Task brief
Could you please transcribe the data exactly, without the pictures?

Supplied information
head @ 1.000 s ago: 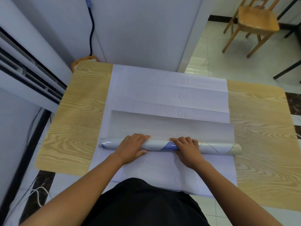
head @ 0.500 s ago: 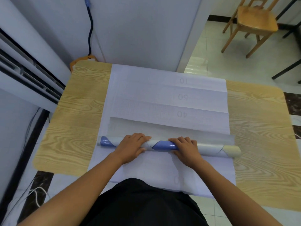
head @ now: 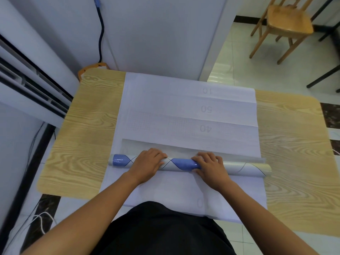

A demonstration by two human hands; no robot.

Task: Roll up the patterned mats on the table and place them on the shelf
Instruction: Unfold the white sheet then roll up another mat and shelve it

Output of the exercise
head @ 1.000 s ago: 
head @ 0.500 s ago: 
head @ now: 

A demonstration by two human hands; no robot.

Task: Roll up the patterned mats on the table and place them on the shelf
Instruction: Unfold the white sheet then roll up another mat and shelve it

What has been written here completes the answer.